The heat is on Casey

Leanne Petrides. 347968_03

By Cam Lucadou-Wells

Casey is among one of the hottest areas of Melbourne – and not in a good way, particularly for its most vulnerable residents.

Out of 27 government areas, Casey ranked second highest for the urban heat island effect, according to Victorian Council of Social Services research.

Its UHI effect – which means the trapping of heat in urban environments – was on average 3.7 degrees hotter than the leafy, eastern suburbs in Maroondah.

Community Information & Support Cranbourne (CISC) executive officer Leanne Petrides was unsurprised, given the surge of housing estates and shopping centres with little shade.

“This means that the newer suburbs are intensely hot zones.”

The paper found Melbourne’s poorest suburbs were inflicted with the highest temperatures.

The six most disadvantaged government areas in Melbourne were among the eight hottest.

Greater Dandenong – the most socio-economically disadvantaged – had the sixth-greatest urban heat effect. About 2.2 degrees hotter than Maroondah.

Socio-economically, Casey is also ranked below average.

As a double-whammy, Ms Petrides says CISC clients struggling to meet basic needs were also the least likely to afford energy-efficient cooling.

“If they do have air conditioning, many will choose not to use it, in order to avoid high electricity bills.

“This is something we hear most from our older clients, who are also more vulnerable to the impact of extremely hot weather conditions.”

Renters, residents in older properties and a rising homeless cohort were also at risk, Ms Petrides said.

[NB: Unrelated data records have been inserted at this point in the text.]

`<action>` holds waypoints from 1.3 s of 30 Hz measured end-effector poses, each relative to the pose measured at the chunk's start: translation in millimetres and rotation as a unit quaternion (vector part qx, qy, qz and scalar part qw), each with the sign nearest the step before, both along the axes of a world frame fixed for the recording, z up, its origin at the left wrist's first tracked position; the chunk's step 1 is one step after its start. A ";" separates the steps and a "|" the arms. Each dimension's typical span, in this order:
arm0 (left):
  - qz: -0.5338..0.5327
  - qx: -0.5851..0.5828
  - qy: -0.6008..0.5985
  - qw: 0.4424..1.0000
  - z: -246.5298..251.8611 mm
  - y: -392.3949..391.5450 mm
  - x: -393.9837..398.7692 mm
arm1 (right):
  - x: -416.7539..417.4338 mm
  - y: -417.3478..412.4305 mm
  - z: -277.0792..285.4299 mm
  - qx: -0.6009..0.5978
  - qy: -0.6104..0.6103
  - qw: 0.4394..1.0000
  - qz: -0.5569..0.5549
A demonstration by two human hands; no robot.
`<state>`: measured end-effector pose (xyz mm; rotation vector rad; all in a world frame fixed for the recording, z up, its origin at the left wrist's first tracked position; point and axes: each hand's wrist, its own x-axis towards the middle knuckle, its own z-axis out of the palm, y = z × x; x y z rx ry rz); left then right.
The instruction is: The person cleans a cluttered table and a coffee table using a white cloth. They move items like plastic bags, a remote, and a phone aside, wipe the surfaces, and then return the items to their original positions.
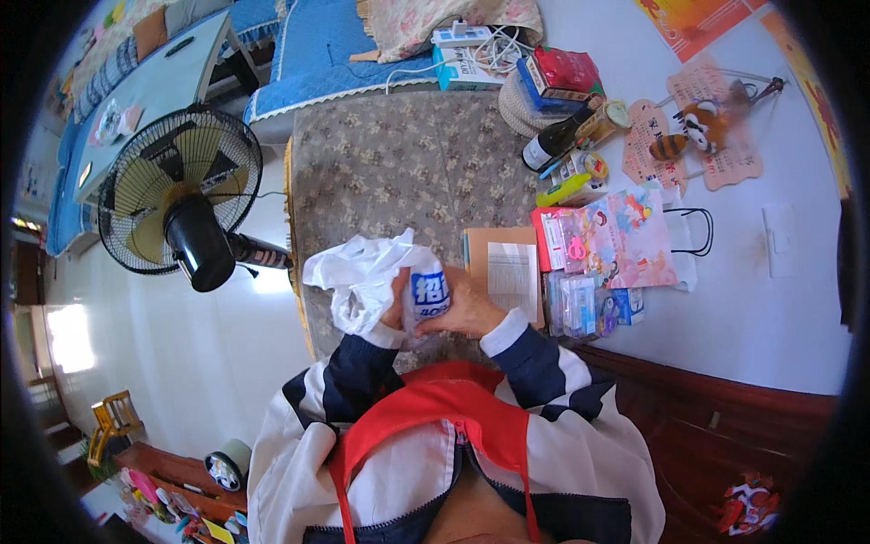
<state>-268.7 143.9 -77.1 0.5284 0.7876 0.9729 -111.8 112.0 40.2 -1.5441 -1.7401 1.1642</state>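
Observation:
A crumpled white plastic bag with blue printing is held between both hands above the table with a floral cloth. My left hand grips it from the left, mostly hidden behind loose folds and handles. On the other side, my right hand wraps around the printed part with curled fingers. Whether anything is inside the bag cannot be made out. Just right of my right hand lie a brown folder and a printed sheet.
Along the wall stand a pink gift bag, clear plastic boxes, a dark bottle and a yellow highlighter-like tube. A power strip with tangled cables sits at the far end. A black fan stands left of the table.

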 end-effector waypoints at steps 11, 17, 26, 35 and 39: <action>0.097 0.061 -0.052 0.992 123.7 16.5 -36.7 | -19.3 -53.8 -97.6 -0.014 -0.110 0.994 -0.006; 0.077 0.238 -0.006 0.968 146.3 60.4 -99.2 | -2.9 -48.6 -48.2 -0.082 -0.092 0.992 -0.016; -0.372 0.291 0.142 0.870 98.3 22.9 -89.1 | -21.8 -45.5 -21.4 0.051 0.158 0.979 -0.117; -0.418 0.200 0.048 0.885 42.8 -11.9 -48.0 | -27.6 -55.5 -34.4 0.100 0.186 0.976 -0.047; -0.381 0.167 0.011 0.909 17.2 -24.1 -41.5 | -17.6 -62.9 -60.7 0.049 0.183 0.966 -0.177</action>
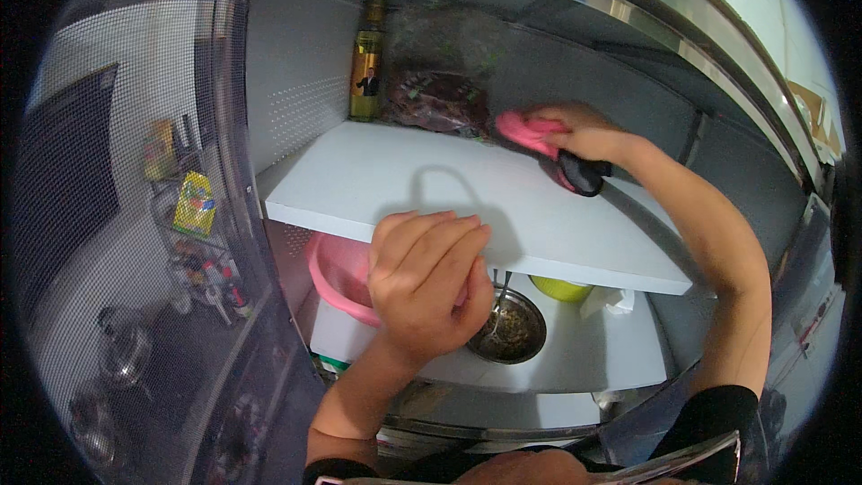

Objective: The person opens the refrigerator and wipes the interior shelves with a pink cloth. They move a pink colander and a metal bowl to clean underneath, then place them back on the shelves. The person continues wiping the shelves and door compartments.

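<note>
My right hand (pixel 582 131) grips a bunched pink cloth (pixel 532 131) over the right rear part of a white cabinet shelf (pixel 404 168). Just below that hand a dark object (pixel 580 174) with a reddish edge rests on the shelf; what it is I cannot tell. My left hand (pixel 427 276) is raised before the shelf's front edge, its fingers curled in; whether anything is inside them is hidden. At the back left of the shelf stands a bottle of yellowish liquid (pixel 366 74), beside a clear plastic bag with dark reddish contents (pixel 438 101).
The lower shelf (pixel 572 357) holds a pink basin (pixel 343 283), a metal bowl of food (pixel 518 333) with a utensil, a yellow-green bowl (pixel 560 287) and a white plastic bag (pixel 616 303). A mesh-covered door (pixel 222 114) stands at the left.
</note>
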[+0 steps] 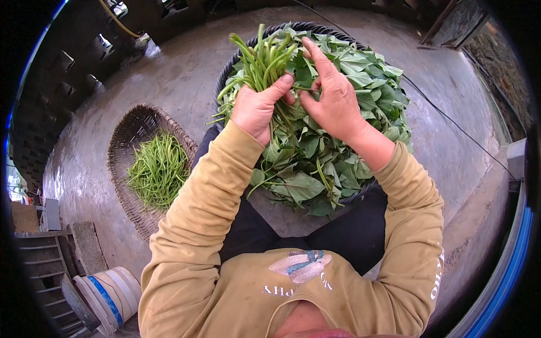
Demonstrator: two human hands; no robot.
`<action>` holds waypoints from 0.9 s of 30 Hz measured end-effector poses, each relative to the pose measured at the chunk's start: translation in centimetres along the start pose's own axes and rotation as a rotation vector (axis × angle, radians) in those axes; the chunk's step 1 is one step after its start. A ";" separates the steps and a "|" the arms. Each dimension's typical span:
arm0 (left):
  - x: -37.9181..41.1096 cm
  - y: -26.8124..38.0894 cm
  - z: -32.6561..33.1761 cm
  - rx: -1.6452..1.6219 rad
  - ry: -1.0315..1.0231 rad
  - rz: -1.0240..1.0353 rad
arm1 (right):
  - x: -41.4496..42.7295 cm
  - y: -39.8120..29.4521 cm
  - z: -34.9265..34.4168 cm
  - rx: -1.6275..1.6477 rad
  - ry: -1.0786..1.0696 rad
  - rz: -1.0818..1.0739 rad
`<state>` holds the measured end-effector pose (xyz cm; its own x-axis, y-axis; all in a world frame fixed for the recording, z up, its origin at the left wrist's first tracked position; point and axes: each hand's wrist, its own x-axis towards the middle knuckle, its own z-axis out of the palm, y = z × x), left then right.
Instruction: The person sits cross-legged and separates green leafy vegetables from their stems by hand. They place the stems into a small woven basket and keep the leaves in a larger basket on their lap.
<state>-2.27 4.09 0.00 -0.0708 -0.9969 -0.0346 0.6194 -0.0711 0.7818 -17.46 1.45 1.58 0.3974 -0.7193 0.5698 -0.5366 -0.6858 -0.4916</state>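
Observation:
A bunch of green leaf stems (264,63) is gripped in my left hand (258,105), thumb across it, stem ends pointing up. Close by on the right, my right hand (331,97) has its index finger raised, and its thumb and lower fingers are at a thin stem beside the bunch. Whether they pinch that stem is hard to tell. Both hands are above a large round dark woven basket (222,80) heaped with broad green leaves (300,186). To the left, cut green stems (158,173) lie piled in a shallow wicker basket (122,186).
The round basket stands between my knees on a concrete floor (186,63). A black cable (448,120) crosses the floor at right. At lower left are a white bucket with a blue band (112,295), a concrete block (88,247) and a metal grate (44,274). A perforated wall rises at upper left.

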 end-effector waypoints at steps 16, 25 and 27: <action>0.3 0.6 1.1 -0.229 0.033 0.013 | 0.4 0.1 0.2 0.506 0.110 -0.036; 1.3 4.2 -4.0 -0.098 0.093 0.099 | 0.5 6.4 -2.7 -0.832 -0.080 -0.086; 1.0 4.2 -3.8 -0.099 0.099 0.093 | 0.6 4.8 -1.4 -0.577 -0.160 -0.360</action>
<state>3.20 2.69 0.88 0.0651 -0.9974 -0.0295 0.6940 0.0240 0.7195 -20.76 -2.12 0.50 0.7054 -0.4963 0.5060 -0.6433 -0.7480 0.1633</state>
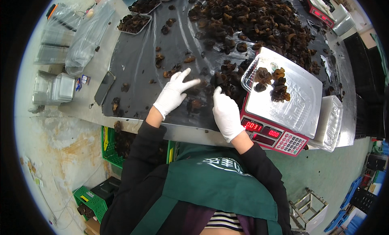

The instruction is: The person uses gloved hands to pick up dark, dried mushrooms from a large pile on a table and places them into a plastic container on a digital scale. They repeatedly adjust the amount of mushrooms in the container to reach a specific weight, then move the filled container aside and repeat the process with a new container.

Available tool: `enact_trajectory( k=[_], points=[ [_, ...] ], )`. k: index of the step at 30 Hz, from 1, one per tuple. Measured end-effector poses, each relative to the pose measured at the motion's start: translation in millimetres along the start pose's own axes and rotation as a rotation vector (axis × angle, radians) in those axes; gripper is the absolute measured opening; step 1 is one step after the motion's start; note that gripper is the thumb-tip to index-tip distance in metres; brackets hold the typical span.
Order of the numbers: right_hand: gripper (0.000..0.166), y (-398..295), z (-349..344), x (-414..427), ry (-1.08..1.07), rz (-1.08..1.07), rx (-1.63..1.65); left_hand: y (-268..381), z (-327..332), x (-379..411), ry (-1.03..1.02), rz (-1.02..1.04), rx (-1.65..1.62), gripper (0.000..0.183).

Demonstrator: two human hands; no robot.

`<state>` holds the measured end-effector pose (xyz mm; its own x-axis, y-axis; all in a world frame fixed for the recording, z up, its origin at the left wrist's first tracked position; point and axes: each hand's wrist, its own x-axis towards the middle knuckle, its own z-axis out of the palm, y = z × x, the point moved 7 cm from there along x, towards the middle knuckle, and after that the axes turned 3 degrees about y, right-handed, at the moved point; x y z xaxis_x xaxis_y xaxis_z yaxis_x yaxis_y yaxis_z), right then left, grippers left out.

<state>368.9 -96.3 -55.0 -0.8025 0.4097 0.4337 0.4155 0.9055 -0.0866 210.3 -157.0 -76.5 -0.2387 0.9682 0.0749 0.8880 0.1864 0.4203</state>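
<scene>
My left hand (172,93), in a white glove, hovers over the black plastic sheet (133,67) with its fingers spread and nothing in them. Close by lie loose pieces of wood ear fungus (196,103). My right hand (226,115), gloved too, is beside the red electronic scale (273,137). Its fingertips are at a small heap of dark fungus (229,78); its curled fingers hide whether anything is held. On the scale's steel plate sits a clear plastic tray (299,93) with several fungus pieces (279,92) at its left end. The scale's red display is lit.
A large fungus pile (249,16) covers the table's far side. Filled trays (133,23) stand at the far left, stacked empty trays (328,122) right of the scale. A phone (104,87) lies near the left edge. Below is a green crate (111,160); a metal-framed stool (308,209) stands lower right.
</scene>
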Motion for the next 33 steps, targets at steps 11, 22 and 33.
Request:
enact_trajectory(
  k=[11, 22, 33],
  points=[
    [0.005, -4.1, 7.0, 6.7, 0.001, 0.087, 0.162, -23.7, -17.8, 16.7, 0.319, -0.161, -0.675, 0.035],
    [0.024, 140.3, -150.0, -37.9, 0.419, 0.421, -0.071, 204.2, -35.2, 113.2, 0.269, 0.559, -0.443, 0.043],
    [0.037, 185.2, -153.7, -82.2, 0.351, 0.739, 0.197, 102.7, -30.2, 21.5, 0.448, 0.188, -0.14, 0.029]
  ],
)
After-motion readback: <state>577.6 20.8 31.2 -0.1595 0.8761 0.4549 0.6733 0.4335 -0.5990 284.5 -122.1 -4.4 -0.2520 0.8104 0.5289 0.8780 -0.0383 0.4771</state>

“(People who are homeless) are highly vulnerable to heat-related health issues whether they are sleeping outside, or in their cars, or in poorly renovated rooming houses with tiny rooms and little ventilation.

“Access to drinking water, as well as shower and toilet facilities are severely curtailed, and add to the risk.”

VCOSS chief executive Juanita Pope said poorer people were “feeling the heat more” due to being in hotter suburbs and cheaper housing.

“Extreme heat is a threat to everybody, but especially those already living with a health condition or on a low-income.

“Living on a low-income or with a health condition severely limits your ability to prepare for a heat wave and stay cool.”

More trees, more parks and less concrete were part of the solution, Ms Pope said.

She called for investment in free housing retrofits to cool low-income households.

“We need to recognise people on lower incomes, who live in cheaper housing in hotter areas, need extra support to deal with heat.”

Previous VCOSS research found homeowners were twice more likely than renters to live in insulated dwellings.

The latest research paper speculated why the urban heat island effect was higher in low-income areas.

“The factors that lower the UHI effect might make homes more desirable and therefore less affordable for low-income households; i.e. more parks, more trees, less development, further away from major roads,” it stated.

“Low-income households might also have less time and confidence to participate in local planning decisions and campaign against high density development.”